Поговорил он с коровами – отхлынула от сердца горечь, в душе вновь, как недавно днём, когда пошёл в Новопашенное, забрезжило светом, словно бы посреди ночи стало всходить для него солнце.

Сморился, придремнул.

Но ненадолго – очнулся от истошного крика: Екатерина Пелифанова, наконец, к утру отыскала своего пропавшего благоверного.

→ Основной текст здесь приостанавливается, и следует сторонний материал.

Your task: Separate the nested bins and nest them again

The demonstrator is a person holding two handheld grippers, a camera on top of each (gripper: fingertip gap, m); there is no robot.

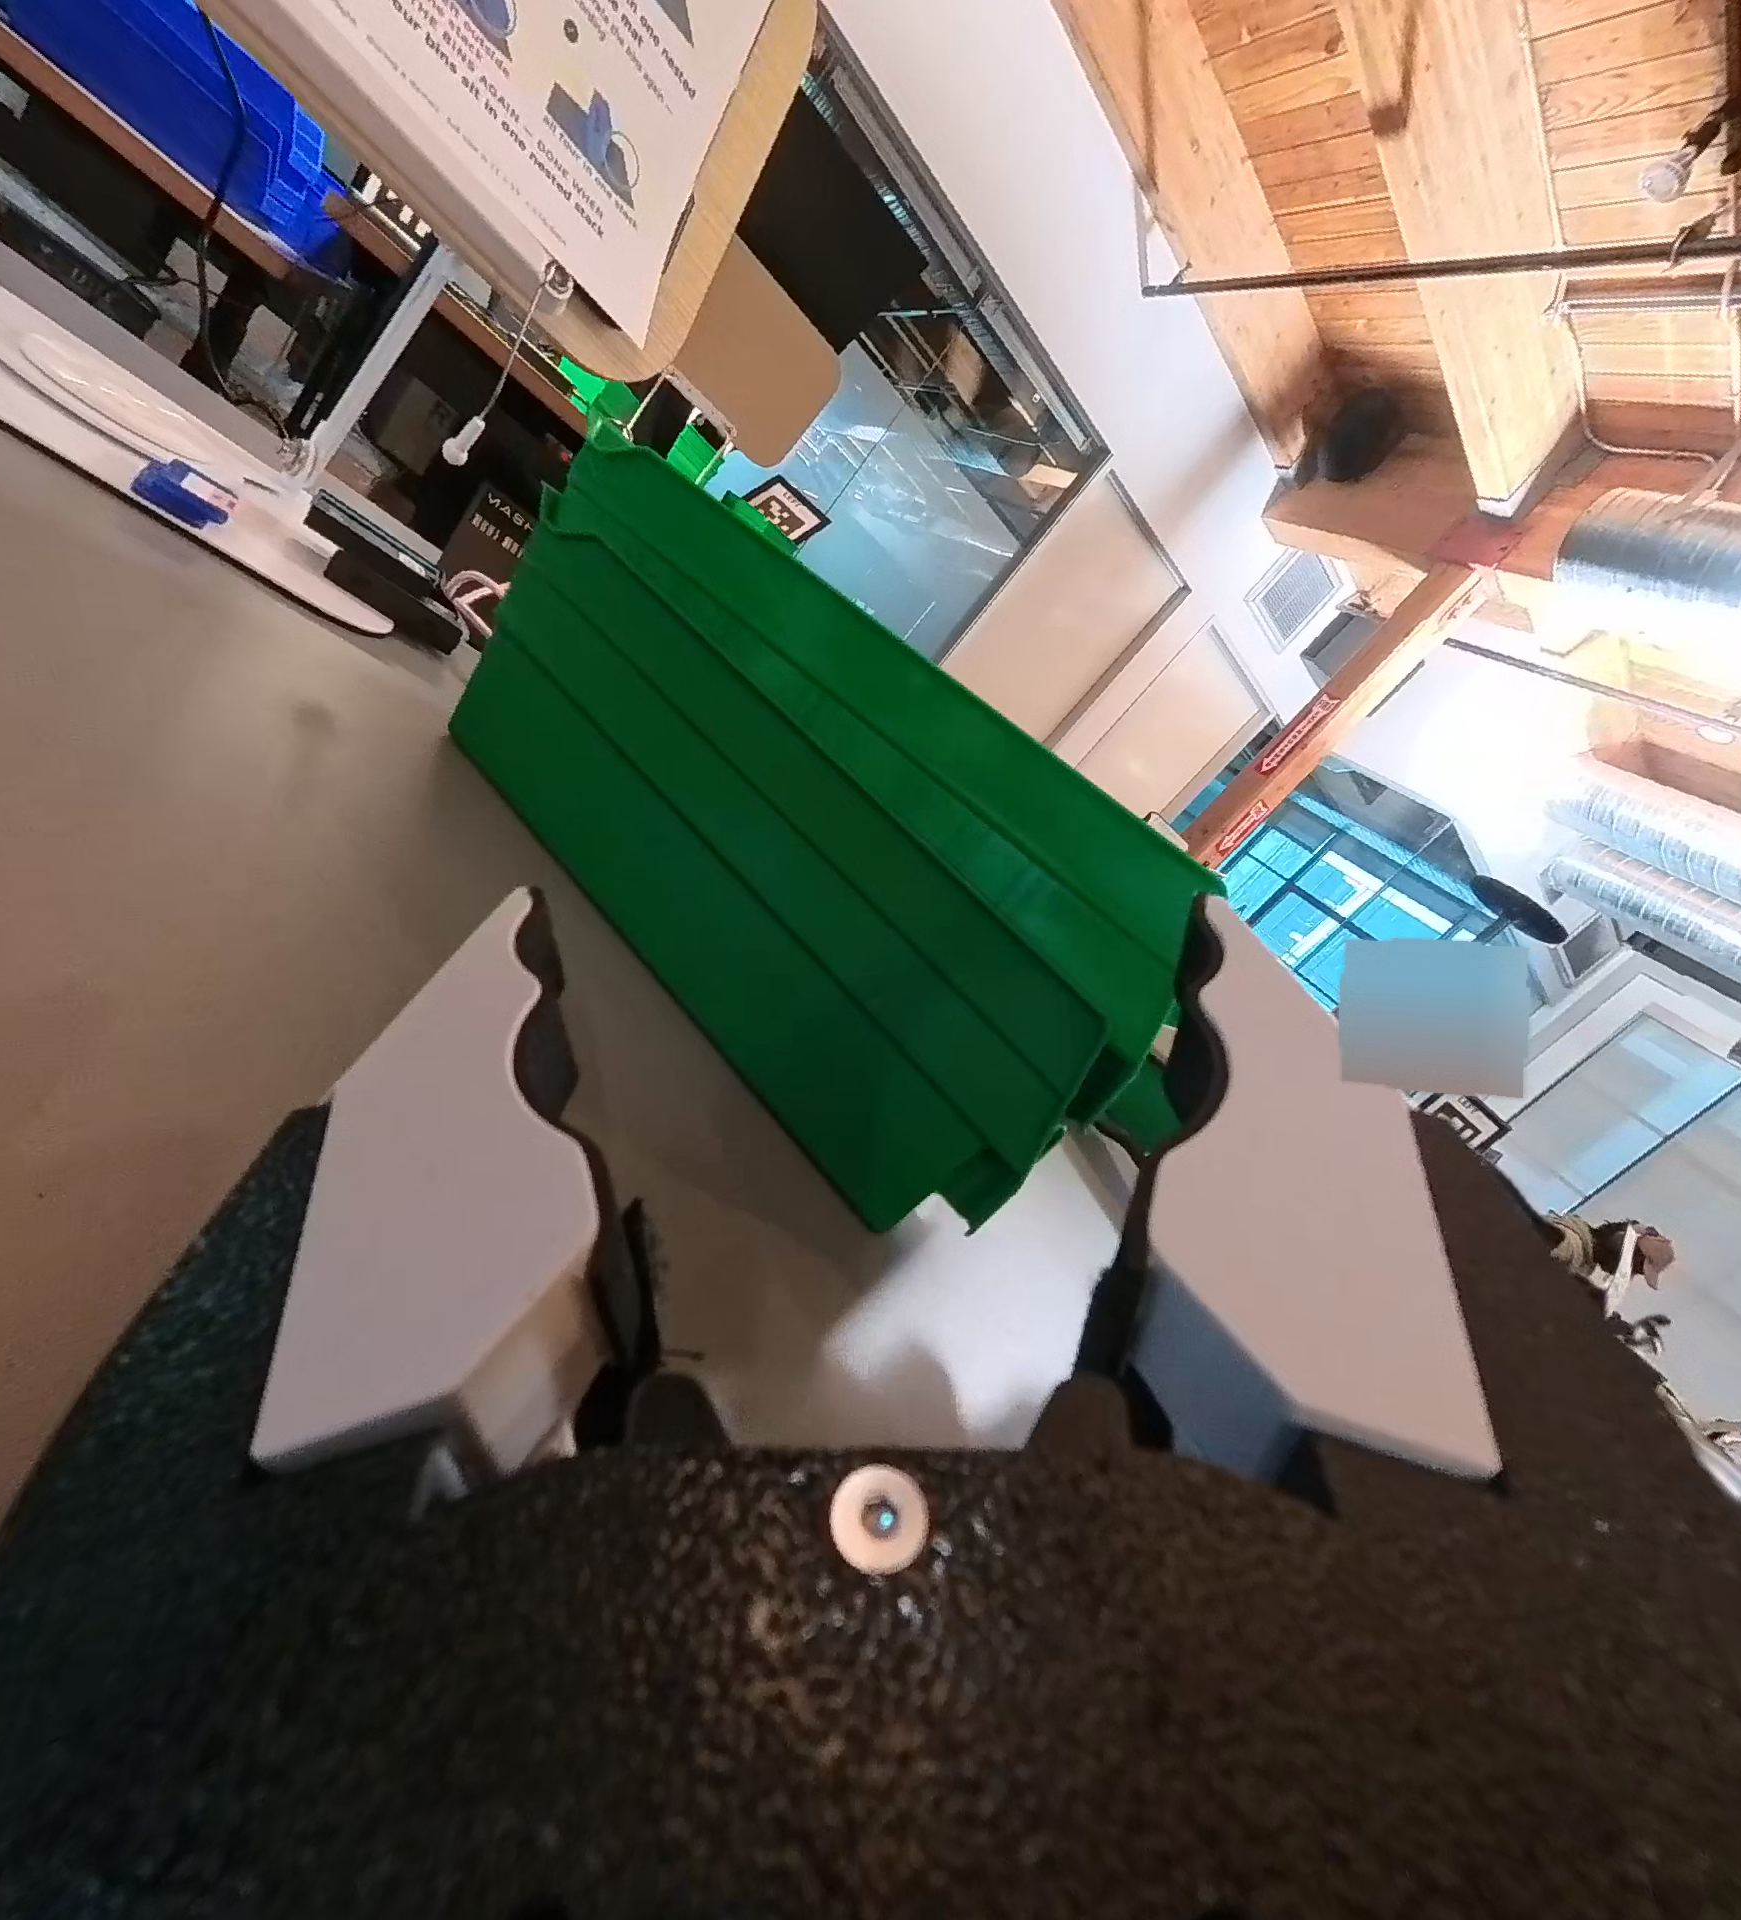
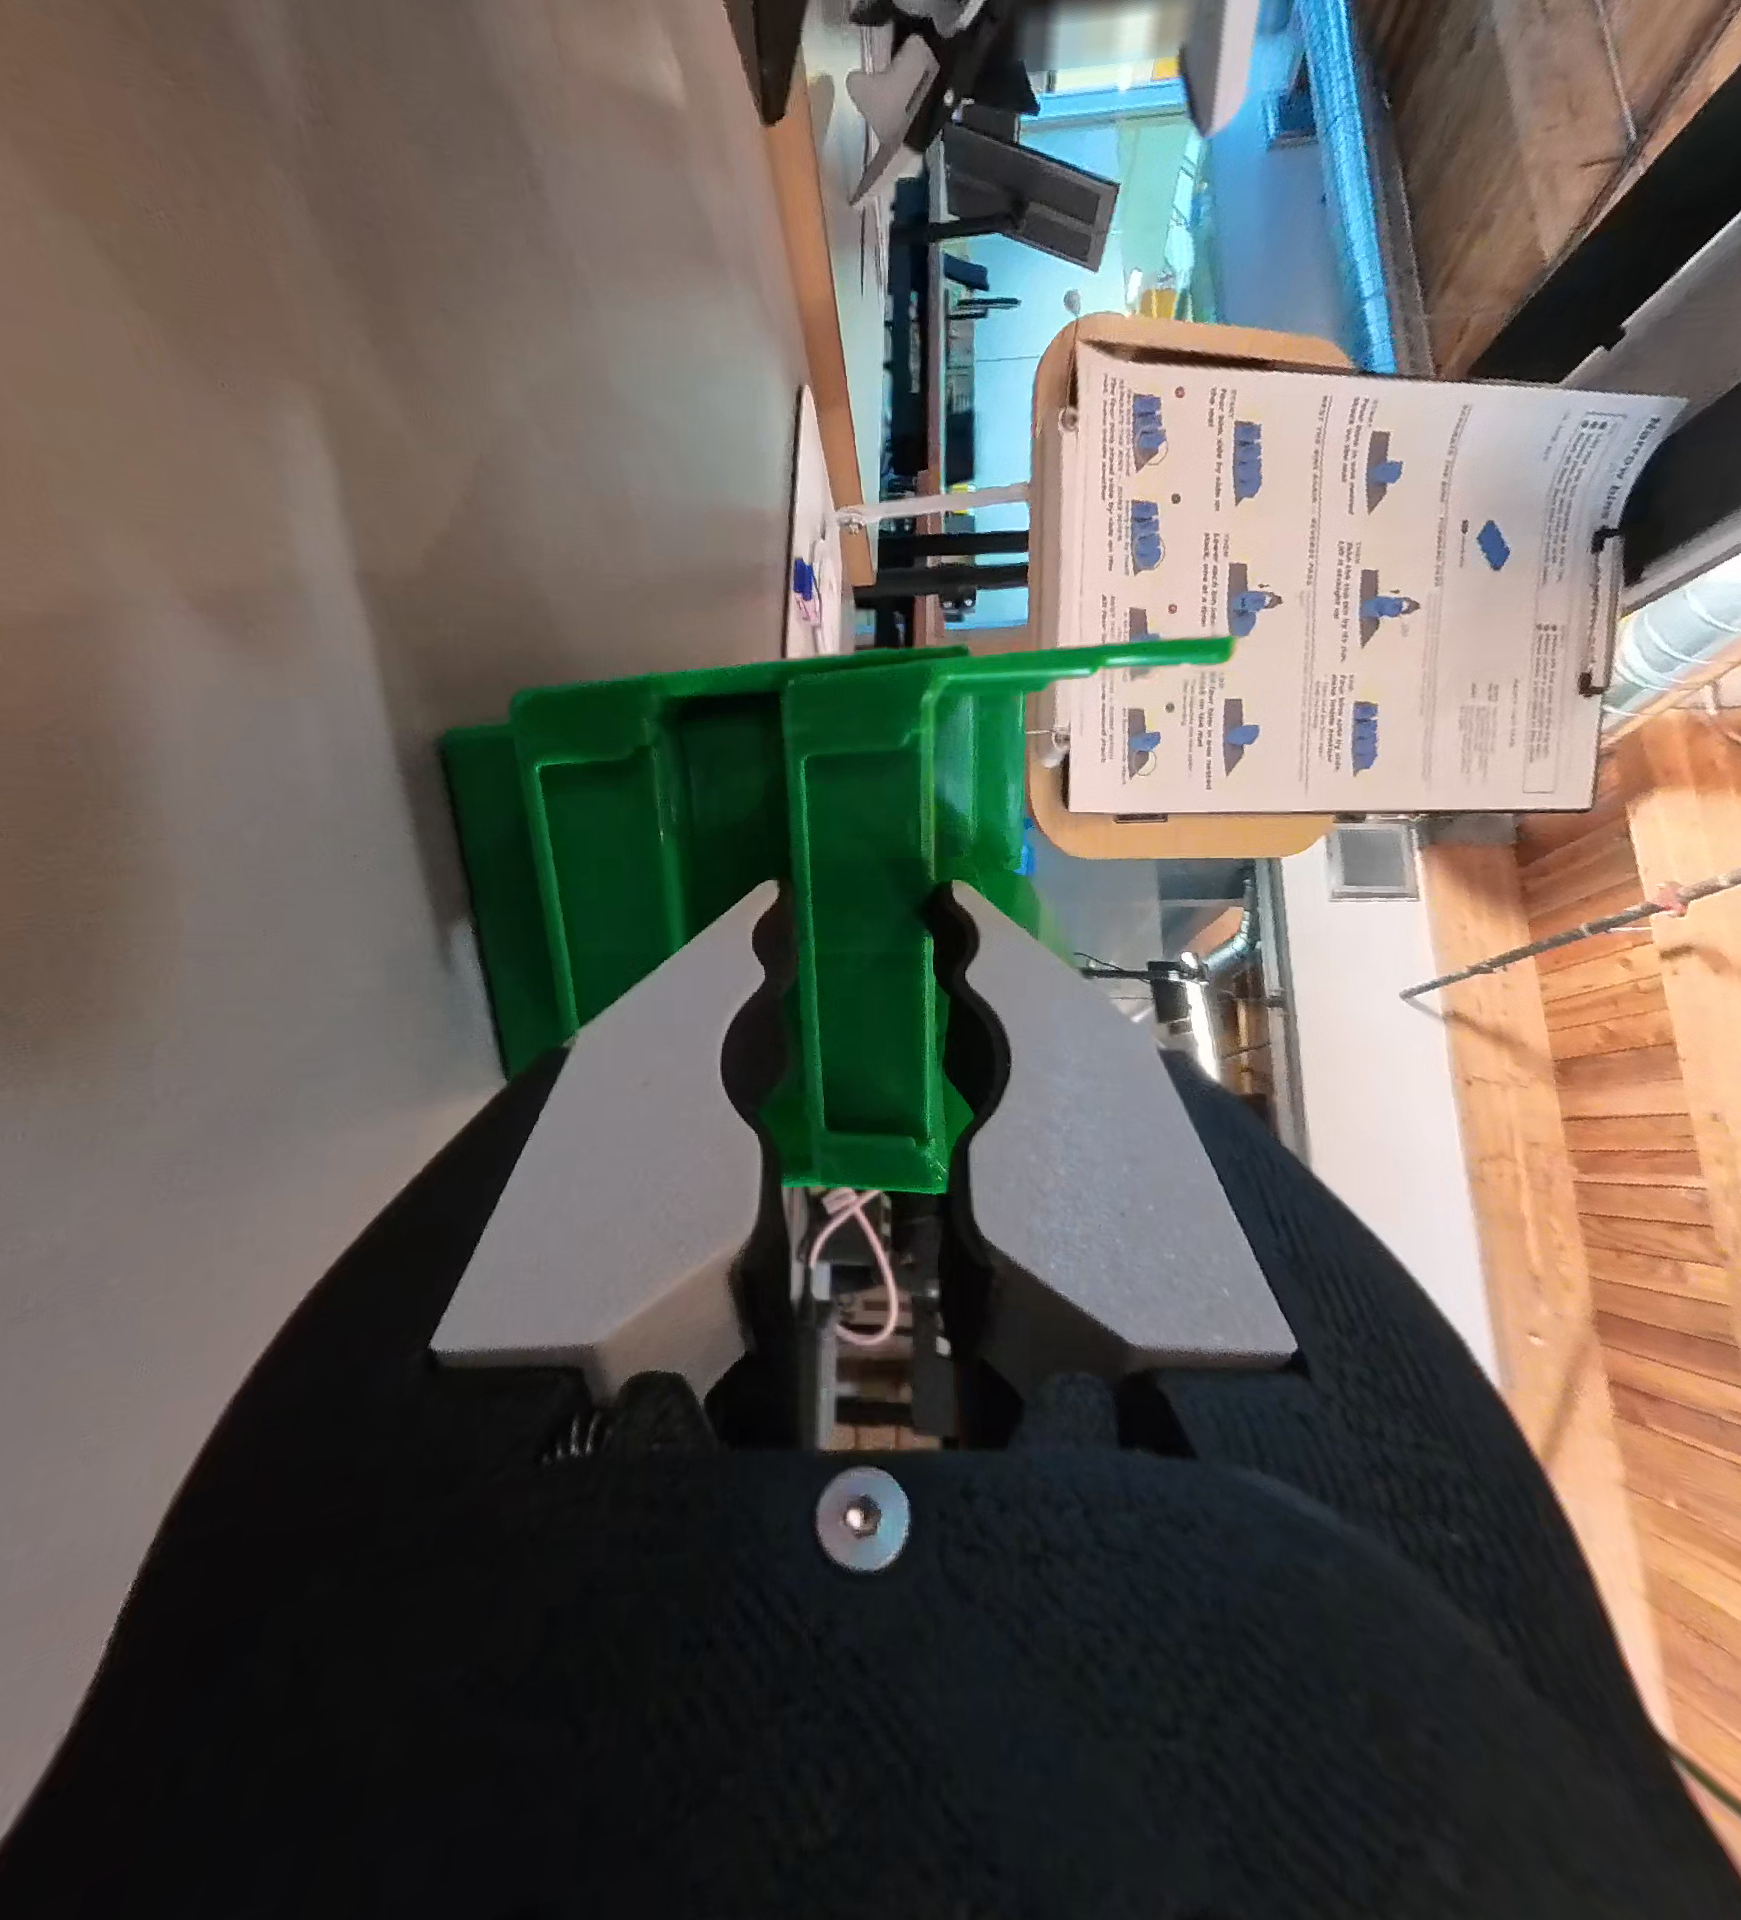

– Ах, ты, чертополох! Чтоб ты лопнул от водки, ирод! Дрыхнешь? Нажрался? И в ус не дуешь? Я, как дура набитая, убиваюсь, по всему Новопашенному разыскиваю, а он дрыхнет. Думала, не замёрз ли где в снегу, а он, кровопивец, последние копейки пропивает! Семья живёт впроголодь, загибается, чуть не христарадничает, а он… а он!.. у-у-у, гадёныш, кровосос!.. – нещадно тыкала она граблями в бока и живот неохотно сползавшего с нагретого сена мужа.

Пелифанов кулаками продрал глаза, нарочито перекривляя рот, широко зевнул, вырвал у жены грабли и зашвырнул их далеко в стойло:

– Цыц, баба! Пил и буду пить, ты мне не указ!

– А детей, изверг, кто будет поднимать? Я, что ли, баба, одна? При живом-то мужике!..

С перебранкой, которой не виделось конца во всей их горемычной жизни, муж и жена вышли на улицу, и покатились их голоса по беспредельным снегам новопашенской долины, обессиливали и застывали звуки где-то там, в сумрачных буераках и рвах.

Не смог заснуть Сухотин – душу трясло; выбрался из коровника. Светало; дали раскрывались, подголубляясь с востока. Старик полно вдохнул блистающего изморозной пыльцой густого воздуха, посмотрел на кипенно блистающую в распадке луну, послушал азартный собачий лай и заливчатое кукареканье петухов, топнул-притопнул по молоденькому хрусткому снегу, как бы будя его, вызывая на разговор, подумал: «Эх, красота и лад, куда ни посмотришь!.. А человек, человек что?.. Тьфу! Скудный сердцем, глупый разумом, а потому пакостно живёт, ни красоты ему не надо, ни лада. Собака брешет для дела, а человек зачем же на человека лает? А ведь жизнь-то для нас сотворена, для человеков. Живёшь ли тут, в Новопашенном, живёшь ли в каких-нибудь заморских далях, да хоть у чёрта на куличках, всё для нас, для людей: и земля, и небо, и петухи, и собаки, и луна с солнцем и небесами – всё-всё для нас! Живи – блаженствуй!»